## HOW TO COMPLETE THIS TASK:
Would you write out, word for word, each line of the records below from the top through the one holding "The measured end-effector"?

Records from a collection:
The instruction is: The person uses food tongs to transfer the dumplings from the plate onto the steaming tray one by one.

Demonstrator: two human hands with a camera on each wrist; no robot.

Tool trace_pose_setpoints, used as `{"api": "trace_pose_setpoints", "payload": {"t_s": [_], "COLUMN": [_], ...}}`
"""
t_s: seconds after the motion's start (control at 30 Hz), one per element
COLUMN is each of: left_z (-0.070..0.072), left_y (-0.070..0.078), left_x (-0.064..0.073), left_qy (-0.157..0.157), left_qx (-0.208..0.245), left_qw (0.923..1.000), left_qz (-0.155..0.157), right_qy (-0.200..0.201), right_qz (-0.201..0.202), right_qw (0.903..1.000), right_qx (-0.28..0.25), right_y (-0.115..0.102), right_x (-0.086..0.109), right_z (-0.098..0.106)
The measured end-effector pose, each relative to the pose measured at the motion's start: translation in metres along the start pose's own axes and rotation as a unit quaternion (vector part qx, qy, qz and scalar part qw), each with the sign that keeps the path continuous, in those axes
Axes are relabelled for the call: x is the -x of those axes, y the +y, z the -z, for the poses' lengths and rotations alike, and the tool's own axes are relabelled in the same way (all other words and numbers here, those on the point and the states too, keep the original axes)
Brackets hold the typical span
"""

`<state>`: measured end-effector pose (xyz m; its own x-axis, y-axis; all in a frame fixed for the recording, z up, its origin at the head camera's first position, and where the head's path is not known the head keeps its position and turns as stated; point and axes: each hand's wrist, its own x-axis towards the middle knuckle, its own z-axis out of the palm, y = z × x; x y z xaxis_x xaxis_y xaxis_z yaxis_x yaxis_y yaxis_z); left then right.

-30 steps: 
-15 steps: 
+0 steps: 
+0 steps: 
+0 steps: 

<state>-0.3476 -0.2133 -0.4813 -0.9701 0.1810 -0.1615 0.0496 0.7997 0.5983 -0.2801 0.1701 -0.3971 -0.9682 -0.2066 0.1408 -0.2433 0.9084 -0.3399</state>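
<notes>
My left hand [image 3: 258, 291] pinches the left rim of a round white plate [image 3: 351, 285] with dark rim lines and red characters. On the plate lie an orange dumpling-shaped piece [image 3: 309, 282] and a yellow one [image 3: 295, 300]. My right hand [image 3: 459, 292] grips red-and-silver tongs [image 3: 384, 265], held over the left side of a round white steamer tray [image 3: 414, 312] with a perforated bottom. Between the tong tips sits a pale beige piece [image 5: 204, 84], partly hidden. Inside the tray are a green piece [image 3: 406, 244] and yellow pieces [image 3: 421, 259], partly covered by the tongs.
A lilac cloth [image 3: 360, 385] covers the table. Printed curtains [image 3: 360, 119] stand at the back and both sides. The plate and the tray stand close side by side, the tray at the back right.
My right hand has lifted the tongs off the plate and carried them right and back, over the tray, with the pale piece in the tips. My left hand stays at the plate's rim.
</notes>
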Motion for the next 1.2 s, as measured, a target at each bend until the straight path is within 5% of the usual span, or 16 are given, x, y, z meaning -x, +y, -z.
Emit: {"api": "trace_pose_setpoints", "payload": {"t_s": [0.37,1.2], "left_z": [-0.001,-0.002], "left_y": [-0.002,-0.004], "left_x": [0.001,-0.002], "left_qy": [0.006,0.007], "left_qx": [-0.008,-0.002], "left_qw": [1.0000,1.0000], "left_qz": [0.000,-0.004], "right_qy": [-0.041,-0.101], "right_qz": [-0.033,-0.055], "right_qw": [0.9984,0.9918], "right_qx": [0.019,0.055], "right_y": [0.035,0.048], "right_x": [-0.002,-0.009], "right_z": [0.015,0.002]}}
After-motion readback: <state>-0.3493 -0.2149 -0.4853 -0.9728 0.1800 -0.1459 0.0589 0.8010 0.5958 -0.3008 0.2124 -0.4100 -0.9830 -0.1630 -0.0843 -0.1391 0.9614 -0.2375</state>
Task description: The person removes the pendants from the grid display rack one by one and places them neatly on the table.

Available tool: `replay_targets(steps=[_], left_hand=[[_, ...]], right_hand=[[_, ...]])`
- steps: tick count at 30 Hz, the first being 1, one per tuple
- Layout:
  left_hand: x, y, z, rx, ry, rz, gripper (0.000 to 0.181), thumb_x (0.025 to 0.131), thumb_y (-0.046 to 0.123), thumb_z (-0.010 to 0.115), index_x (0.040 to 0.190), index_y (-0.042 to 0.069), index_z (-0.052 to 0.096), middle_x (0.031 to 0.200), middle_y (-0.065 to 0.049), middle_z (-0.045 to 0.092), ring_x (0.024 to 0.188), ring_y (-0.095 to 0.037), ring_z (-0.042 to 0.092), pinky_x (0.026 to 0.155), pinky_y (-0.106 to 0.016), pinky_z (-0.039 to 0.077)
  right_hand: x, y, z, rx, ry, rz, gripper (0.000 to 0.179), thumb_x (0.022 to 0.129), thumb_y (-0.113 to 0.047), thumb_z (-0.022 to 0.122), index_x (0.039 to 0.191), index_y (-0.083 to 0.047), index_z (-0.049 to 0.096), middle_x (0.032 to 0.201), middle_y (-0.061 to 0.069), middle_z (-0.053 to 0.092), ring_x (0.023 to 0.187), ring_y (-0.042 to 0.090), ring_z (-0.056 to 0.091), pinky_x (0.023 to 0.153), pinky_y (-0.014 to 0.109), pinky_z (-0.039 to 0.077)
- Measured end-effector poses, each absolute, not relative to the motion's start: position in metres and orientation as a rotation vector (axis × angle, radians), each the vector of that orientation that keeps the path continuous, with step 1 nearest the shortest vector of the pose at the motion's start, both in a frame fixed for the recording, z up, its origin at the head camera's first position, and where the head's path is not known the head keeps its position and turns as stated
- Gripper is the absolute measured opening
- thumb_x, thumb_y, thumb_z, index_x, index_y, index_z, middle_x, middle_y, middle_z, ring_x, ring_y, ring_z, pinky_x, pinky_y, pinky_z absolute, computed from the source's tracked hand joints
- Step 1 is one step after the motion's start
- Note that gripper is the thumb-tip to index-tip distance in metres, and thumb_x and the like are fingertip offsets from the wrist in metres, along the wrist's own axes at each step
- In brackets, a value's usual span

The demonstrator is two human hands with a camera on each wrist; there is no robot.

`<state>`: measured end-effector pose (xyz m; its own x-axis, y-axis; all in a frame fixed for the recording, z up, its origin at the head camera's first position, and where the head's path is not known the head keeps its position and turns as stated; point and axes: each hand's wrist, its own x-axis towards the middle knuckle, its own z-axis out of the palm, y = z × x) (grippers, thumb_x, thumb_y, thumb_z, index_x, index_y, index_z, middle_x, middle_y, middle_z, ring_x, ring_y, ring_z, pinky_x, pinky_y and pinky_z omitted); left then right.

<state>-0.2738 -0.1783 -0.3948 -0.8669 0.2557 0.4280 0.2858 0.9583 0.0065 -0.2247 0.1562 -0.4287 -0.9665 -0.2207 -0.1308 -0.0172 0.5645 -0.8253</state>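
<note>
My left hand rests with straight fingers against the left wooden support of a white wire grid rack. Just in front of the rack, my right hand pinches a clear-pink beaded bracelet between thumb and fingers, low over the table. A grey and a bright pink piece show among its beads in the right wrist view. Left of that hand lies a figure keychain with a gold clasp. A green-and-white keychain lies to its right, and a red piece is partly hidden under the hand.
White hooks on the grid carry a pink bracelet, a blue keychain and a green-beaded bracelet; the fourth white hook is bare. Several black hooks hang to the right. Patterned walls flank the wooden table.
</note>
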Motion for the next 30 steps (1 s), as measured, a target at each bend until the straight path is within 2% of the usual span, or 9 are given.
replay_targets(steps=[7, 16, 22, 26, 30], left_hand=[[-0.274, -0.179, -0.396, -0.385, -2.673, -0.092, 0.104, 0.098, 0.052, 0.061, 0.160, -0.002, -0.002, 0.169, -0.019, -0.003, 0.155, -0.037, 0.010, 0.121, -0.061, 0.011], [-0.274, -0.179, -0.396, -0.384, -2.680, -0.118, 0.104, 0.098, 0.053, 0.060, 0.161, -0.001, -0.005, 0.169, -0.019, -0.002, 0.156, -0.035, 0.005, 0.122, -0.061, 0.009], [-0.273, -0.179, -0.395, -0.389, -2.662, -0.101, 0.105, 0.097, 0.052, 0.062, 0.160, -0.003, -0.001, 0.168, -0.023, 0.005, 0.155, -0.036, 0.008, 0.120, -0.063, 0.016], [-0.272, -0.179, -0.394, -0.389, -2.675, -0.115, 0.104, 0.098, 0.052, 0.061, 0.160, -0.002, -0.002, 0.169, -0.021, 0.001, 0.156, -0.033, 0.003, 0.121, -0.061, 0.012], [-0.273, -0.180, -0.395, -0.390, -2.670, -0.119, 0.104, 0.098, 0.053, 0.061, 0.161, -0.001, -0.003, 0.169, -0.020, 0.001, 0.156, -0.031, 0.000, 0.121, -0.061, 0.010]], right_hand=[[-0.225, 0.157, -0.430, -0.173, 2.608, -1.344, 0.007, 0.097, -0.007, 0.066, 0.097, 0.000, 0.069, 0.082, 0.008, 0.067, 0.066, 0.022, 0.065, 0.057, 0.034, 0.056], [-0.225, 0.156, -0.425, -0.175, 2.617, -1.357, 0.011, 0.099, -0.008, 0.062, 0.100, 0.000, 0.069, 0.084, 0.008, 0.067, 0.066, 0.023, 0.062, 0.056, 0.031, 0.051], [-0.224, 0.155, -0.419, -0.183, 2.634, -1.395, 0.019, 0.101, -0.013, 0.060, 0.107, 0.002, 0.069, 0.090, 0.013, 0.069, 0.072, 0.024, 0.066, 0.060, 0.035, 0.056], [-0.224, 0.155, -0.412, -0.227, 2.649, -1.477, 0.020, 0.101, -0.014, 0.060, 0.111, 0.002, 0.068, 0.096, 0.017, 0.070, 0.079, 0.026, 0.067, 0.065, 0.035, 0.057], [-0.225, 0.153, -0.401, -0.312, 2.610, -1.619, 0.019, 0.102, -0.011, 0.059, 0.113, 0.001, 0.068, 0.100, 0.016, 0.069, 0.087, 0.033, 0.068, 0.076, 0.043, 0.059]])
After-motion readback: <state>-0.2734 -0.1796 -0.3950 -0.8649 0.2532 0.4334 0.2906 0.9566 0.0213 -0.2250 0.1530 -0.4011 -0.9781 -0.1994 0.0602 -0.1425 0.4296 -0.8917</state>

## SOLUTION:
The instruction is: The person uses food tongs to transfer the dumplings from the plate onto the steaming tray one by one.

Demonstrator: two human hands with a camera on each wrist; no robot.

Tool trace_pose_setpoints, used as `{"api": "trace_pose_setpoints", "payload": {"t_s": [_], "COLUMN": [_], ...}}`
"""
t_s: seconds after the motion's start (control at 30 Hz), one per element
COLUMN is each of: left_z (-0.070..0.072), left_y (-0.070..0.078), left_x (-0.064..0.073), left_qy (-0.157..0.157), left_qx (-0.208..0.245), left_qw (0.923..1.000), left_qz (-0.155..0.157), right_qy (-0.200..0.201), right_qz (-0.201..0.202), right_qw (0.903..1.000), right_qx (-0.28..0.25), right_y (-0.115..0.102), right_x (-0.086..0.109), right_z (-0.098..0.106)
The measured end-effector pose, each relative to the pose measured at the motion's start: translation in metres along the start pose's own axes and rotation as a unit quaternion (vector part qx, qy, qz and scalar part qw), each with the sign that keeps the path continuous, in those axes

Output for the exercise is now complete.